On Sep 15, 7:55 am, "Robert M. Gary" <N70...@gmail.com> wrote:
> On Sep 14, 4:27 am, "Mark A" <nob...@nowhere.com> wrote:
> > So long as this is a different matter than he previously handled for the
> > church, then the attorney is not "switching sides" and it is OK.
>
> The OP said the attorney first represented the church and now
> represents the minister. I'm having trouble understanding how that is
> "switching sides". Sounds like the same side.

It's not quite that simple.  First of all, matters dealing with internal church doctrine and ritual are usually things the secular law in USA will have nothing to say about whatsoever,* due to the 1st amendment prohibition on excessive government entanglement with religion.  From that point of view, the legal system cannot get involved in a congregation's decision to fire or hire a minister whose main job is to preach church doctrine and carry out the ritual practices of the church.

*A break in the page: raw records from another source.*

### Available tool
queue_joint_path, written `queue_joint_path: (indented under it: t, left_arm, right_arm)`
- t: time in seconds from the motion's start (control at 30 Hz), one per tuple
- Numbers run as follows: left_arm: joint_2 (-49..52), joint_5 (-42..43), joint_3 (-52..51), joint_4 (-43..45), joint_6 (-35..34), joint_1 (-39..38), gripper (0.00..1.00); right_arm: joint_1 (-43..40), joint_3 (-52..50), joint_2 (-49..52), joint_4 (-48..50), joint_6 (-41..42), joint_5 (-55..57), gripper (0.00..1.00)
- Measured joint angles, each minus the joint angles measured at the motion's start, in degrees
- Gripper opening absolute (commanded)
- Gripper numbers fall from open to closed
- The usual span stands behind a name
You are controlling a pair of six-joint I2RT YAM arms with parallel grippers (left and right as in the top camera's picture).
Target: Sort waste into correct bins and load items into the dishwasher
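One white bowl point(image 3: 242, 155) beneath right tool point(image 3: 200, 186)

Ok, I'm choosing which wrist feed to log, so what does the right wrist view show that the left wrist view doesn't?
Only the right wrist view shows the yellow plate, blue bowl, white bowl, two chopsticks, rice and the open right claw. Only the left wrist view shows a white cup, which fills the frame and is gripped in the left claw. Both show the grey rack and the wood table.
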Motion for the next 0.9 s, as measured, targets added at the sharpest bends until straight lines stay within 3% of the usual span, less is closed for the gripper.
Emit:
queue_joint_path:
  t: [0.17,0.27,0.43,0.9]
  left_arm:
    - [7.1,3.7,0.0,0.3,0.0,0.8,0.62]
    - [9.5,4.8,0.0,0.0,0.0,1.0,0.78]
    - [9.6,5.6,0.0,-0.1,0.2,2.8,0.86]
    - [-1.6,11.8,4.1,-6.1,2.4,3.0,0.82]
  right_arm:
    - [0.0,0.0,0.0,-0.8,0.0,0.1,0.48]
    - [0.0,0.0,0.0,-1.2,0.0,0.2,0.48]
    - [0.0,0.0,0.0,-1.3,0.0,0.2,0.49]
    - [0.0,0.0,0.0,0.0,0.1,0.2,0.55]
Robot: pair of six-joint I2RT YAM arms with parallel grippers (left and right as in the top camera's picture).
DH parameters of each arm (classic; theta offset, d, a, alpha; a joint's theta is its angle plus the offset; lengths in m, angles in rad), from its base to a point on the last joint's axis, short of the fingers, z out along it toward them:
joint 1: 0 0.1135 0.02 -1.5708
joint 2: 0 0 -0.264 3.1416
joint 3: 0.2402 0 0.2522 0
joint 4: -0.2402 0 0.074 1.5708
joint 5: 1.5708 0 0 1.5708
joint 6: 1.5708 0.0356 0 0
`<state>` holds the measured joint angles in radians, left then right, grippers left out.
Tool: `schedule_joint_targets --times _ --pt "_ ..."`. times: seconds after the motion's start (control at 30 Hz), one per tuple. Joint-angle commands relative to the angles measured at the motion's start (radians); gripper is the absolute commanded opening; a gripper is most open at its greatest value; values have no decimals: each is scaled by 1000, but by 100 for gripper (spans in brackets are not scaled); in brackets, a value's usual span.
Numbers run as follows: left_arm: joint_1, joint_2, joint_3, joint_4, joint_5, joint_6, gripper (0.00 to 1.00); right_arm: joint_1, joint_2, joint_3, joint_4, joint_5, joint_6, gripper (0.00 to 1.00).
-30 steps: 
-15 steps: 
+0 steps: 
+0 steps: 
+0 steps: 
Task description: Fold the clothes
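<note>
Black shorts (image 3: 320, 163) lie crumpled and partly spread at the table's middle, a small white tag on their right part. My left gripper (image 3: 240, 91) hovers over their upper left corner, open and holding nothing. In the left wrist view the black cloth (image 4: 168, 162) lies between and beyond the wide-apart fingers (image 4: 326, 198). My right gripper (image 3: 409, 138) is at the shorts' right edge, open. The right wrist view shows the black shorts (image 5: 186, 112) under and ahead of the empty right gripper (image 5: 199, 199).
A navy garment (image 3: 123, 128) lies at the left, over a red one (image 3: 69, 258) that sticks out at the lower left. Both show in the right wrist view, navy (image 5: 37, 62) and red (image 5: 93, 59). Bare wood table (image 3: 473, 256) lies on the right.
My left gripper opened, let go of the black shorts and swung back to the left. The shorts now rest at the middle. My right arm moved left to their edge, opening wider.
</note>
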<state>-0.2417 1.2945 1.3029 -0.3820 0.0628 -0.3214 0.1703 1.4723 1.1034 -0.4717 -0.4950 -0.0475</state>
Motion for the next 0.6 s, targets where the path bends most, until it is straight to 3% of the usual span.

* Unless that doctrine and practice calls for actions that would seriously breach other, secular laws whether or not done for religious purposes.   Followers of a religion that preaches human sacrifice can be prevented from performing ritual murder and/or prosecuted criminally if they do so, and ditto for a religion that preaches polygamy or drug use (with the exception of certain Native American cults, for different reasons).

The law _may_ be invoked by one or the other party, if the dispute involves matters that impact on the secular rights and liabilities of the disputants, such as title to church property even when 2 different groups in the congregation each claim to be the true embodiment of the church as it existed before the schism, and characterizes the other group as the heretical one trying to break away.  The court has to decide which group gets to keep the building, if there is property owned by the congregation.  But they don't decide which one is the bearer of the "true faith" or whether a minister's preaching is doctrinally orthodox or heterodox.

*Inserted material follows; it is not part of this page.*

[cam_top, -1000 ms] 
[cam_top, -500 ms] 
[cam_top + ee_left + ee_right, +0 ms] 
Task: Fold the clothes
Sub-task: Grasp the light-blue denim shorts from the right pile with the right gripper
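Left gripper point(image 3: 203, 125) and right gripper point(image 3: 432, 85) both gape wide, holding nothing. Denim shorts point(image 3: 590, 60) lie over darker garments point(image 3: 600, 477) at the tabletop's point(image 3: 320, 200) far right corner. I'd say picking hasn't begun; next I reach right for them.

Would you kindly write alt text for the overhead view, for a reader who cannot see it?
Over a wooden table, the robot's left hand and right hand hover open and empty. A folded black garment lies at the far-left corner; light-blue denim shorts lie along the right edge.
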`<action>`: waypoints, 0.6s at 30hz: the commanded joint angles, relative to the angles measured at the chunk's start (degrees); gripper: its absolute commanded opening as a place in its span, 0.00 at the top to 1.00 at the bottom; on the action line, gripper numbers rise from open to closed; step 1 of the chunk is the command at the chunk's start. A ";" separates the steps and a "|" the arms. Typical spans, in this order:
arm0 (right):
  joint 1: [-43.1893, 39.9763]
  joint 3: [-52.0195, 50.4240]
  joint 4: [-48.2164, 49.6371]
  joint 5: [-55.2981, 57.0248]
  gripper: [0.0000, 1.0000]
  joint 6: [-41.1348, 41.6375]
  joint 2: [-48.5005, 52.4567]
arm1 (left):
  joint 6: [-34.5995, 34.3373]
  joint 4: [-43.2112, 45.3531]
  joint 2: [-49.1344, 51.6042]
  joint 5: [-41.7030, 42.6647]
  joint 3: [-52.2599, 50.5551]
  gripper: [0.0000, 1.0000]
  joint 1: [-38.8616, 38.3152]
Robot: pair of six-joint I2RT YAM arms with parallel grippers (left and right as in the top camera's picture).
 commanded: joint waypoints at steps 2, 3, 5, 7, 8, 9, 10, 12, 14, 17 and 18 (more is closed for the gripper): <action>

Assuming, for sake of argument, that OP was talking about a situation where the law _could_ get involved, and where 2 opposing factions of the congregation each claimed the right to church property, it is conceivable that the lawyer who had previously represented the entire congregation may be placed in a possible conflict of interest situation if, after the split, he is called upon to represent one faction against another.  The better part of valor for the lawyer would usually be to have no part of representing either side, since he has "insider information" that might be used against the interests of a group that could claim to be the true successor of his former client; let each side in the dispute get a new lawyer.  But there are also plenty of imaginable scenarios where he is perfectly justified in continuing to represent one faction or the other, if he chooses.  Moreover, if his original representation was considered to be of the minister, not of the congregation, and if he desires to continue representing the minister even after part or all of the congregation turns against the minister, there is no conflict at all; his client remains that same individual person.

In general, putting aside the religious aspects of the situation, it is quite common for there to be confusion over who is the client, where a lawyer deals mainly with certain corporate bigwigs but where his actual client is the corporation.   This conundrum arises more often these days under various pieces of legislation that basically require a corporate lawyer to blow the whistle on insider wrongdoing when he finds out about it, a la Enron.  Plenty of continuing-legal-education providers are making big bucks offering seminars on the ins and outs and minutiae of these requirements, so I couldn't begin to explain it all here, but that's likely not what's going on in OP's case.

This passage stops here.